**WHAT IS EXPECTED:**
The required output is a verbatim transcription of the listing, pictures excluded.

**DATA SHOWN:**
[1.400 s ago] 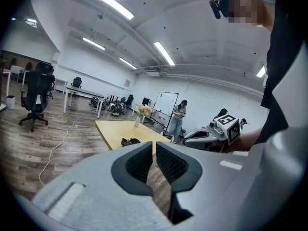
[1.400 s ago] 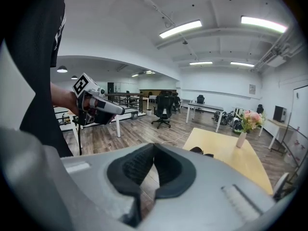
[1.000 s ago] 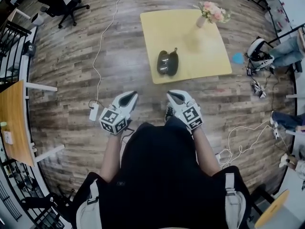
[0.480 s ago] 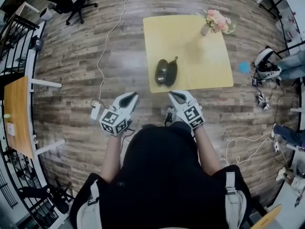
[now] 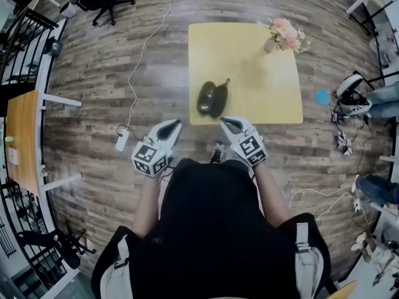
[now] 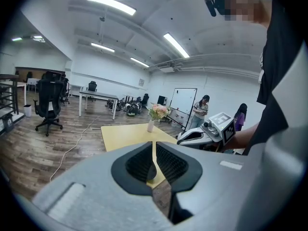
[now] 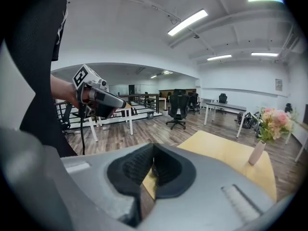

**RESPONSE FOR THIS EXERCISE:**
[1.400 s ago] 
[1.400 s ago] 
[1.000 s ago] 
[0.480 s ago] 
[now] 
[now] 
[now] 

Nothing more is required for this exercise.